- Problem requirements
Scan the records for the string "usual" and copy every line that holds it.
--- Input data Enclosed Below ---
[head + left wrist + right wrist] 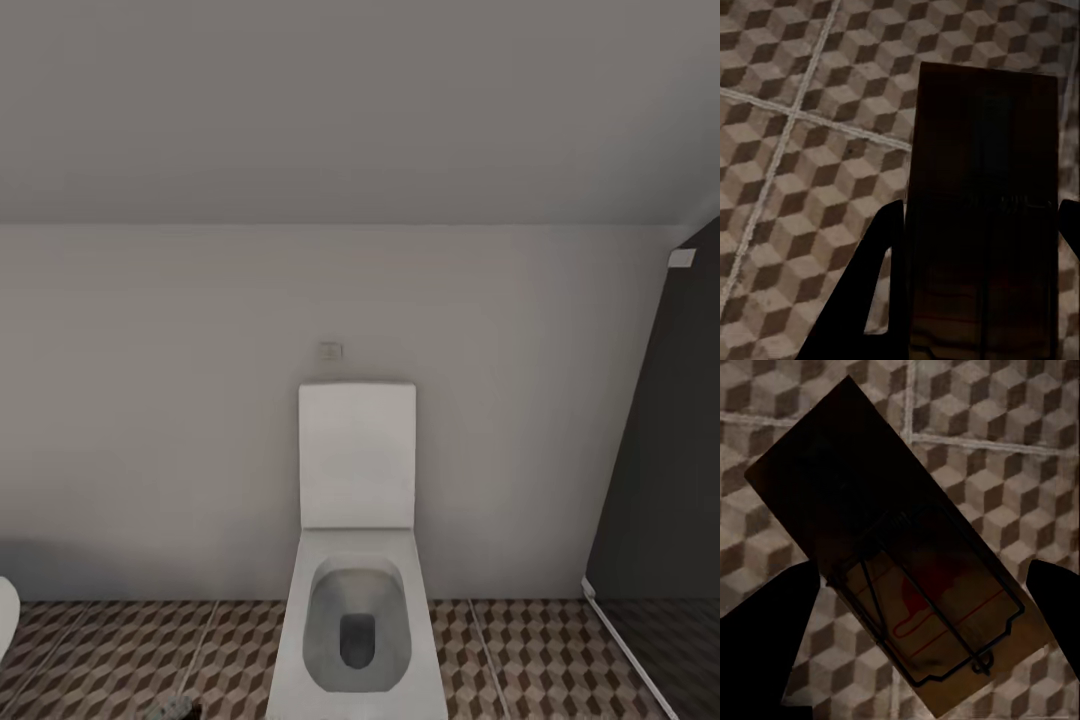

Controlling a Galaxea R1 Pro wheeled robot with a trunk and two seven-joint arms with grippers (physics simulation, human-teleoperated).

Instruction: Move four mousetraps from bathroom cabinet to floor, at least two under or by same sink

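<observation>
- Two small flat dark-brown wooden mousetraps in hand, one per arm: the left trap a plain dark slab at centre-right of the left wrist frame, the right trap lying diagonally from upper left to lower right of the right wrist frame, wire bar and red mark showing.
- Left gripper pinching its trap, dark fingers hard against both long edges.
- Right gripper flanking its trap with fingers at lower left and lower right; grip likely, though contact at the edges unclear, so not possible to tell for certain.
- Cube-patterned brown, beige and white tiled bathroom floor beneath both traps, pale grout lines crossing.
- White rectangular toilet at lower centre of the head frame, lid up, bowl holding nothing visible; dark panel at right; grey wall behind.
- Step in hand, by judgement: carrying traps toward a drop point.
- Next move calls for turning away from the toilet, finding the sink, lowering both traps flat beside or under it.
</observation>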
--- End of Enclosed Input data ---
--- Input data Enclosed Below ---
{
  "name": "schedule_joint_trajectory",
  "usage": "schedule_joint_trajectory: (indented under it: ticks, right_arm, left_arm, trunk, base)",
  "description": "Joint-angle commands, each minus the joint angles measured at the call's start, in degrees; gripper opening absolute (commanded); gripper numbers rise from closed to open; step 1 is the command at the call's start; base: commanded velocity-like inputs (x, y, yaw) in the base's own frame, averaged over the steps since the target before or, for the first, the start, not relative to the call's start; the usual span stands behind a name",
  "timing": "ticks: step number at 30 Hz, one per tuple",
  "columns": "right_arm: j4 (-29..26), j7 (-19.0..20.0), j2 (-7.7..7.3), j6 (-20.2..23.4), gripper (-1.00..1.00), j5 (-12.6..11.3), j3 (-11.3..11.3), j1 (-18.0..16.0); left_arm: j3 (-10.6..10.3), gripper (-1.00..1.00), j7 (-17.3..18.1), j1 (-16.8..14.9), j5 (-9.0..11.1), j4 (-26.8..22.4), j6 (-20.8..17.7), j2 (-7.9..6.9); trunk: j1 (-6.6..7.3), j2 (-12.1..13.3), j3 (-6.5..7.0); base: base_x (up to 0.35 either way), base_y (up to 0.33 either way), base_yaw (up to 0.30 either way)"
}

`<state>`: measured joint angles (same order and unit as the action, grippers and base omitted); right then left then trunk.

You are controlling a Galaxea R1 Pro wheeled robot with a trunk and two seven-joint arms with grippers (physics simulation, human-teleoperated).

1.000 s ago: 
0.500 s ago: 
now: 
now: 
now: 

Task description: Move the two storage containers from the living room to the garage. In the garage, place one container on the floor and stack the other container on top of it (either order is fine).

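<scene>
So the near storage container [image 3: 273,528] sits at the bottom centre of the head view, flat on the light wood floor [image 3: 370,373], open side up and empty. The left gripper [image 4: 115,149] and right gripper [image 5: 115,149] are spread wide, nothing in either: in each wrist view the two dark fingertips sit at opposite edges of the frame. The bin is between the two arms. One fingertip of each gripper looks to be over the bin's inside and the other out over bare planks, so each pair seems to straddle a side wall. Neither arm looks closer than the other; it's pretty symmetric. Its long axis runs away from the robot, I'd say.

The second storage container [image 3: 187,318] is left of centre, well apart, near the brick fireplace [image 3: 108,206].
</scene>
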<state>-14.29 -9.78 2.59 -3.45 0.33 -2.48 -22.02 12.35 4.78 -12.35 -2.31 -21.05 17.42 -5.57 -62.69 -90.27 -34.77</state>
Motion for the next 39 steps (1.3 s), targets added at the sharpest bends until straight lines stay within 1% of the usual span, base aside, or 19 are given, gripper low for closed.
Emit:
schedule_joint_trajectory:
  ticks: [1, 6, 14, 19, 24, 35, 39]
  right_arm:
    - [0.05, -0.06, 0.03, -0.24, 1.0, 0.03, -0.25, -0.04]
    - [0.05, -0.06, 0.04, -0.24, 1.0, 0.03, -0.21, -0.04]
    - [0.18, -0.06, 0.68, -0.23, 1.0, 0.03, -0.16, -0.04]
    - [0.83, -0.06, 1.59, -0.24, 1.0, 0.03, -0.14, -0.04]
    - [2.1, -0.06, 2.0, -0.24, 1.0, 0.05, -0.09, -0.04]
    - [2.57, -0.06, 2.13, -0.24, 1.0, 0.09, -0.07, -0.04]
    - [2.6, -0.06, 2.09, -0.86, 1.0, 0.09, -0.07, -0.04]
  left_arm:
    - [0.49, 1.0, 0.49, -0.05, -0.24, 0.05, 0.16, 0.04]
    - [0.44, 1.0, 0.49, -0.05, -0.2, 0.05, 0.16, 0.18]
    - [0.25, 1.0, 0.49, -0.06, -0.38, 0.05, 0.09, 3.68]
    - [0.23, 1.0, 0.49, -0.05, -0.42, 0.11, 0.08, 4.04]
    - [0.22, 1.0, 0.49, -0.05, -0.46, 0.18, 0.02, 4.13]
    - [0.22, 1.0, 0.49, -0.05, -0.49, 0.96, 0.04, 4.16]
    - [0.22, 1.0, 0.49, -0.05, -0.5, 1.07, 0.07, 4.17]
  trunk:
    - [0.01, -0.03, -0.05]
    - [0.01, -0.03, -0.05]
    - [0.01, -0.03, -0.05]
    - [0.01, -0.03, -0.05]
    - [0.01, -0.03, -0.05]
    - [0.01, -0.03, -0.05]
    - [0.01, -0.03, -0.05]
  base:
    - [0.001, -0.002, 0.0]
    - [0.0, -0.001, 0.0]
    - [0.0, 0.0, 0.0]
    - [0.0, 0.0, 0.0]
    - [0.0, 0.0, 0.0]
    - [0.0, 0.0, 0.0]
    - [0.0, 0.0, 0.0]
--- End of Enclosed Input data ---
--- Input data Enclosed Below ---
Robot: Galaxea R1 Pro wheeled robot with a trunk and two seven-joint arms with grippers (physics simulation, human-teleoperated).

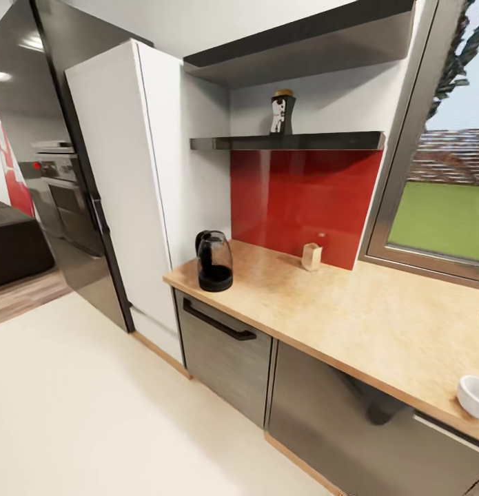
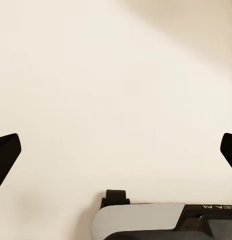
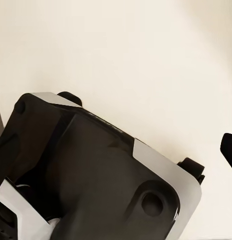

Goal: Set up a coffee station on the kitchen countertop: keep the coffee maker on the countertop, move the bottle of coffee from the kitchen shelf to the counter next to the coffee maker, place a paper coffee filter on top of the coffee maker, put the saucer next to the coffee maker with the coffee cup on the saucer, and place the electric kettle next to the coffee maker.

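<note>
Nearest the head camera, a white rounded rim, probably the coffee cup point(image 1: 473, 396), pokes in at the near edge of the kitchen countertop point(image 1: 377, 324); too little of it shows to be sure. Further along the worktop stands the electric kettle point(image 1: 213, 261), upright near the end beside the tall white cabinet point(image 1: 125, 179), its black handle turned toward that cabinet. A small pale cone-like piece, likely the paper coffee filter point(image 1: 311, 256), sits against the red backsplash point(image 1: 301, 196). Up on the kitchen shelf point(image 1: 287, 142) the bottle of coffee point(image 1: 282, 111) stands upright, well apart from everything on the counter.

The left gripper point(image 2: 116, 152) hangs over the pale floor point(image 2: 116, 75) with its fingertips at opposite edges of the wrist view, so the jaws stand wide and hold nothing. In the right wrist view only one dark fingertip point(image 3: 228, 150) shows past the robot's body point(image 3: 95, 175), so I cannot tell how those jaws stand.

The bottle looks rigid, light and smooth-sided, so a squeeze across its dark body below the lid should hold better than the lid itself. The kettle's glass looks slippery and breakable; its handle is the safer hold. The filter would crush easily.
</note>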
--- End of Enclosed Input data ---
- Solution to this exercise
  "description": "Joint-angle commands, each minus the joint angles measured at the call's start, in degrees; gripper opening absolute (commanded); gripper numbers rise from closed to open; step 1 is the command at the call's start; base: commanded velocity-like inputs (x, y, yaw) in the base's own frame, averaged over the steps since the target before or, for the first, the start, not relative to the call's start; the usual span stands behind a name",
Motion for the next 39 steps (1.3 s), targets added at the sharpest bends until straight lines stay within 1% of the usual span, base aside, or 19 are given, gripper low for closed.

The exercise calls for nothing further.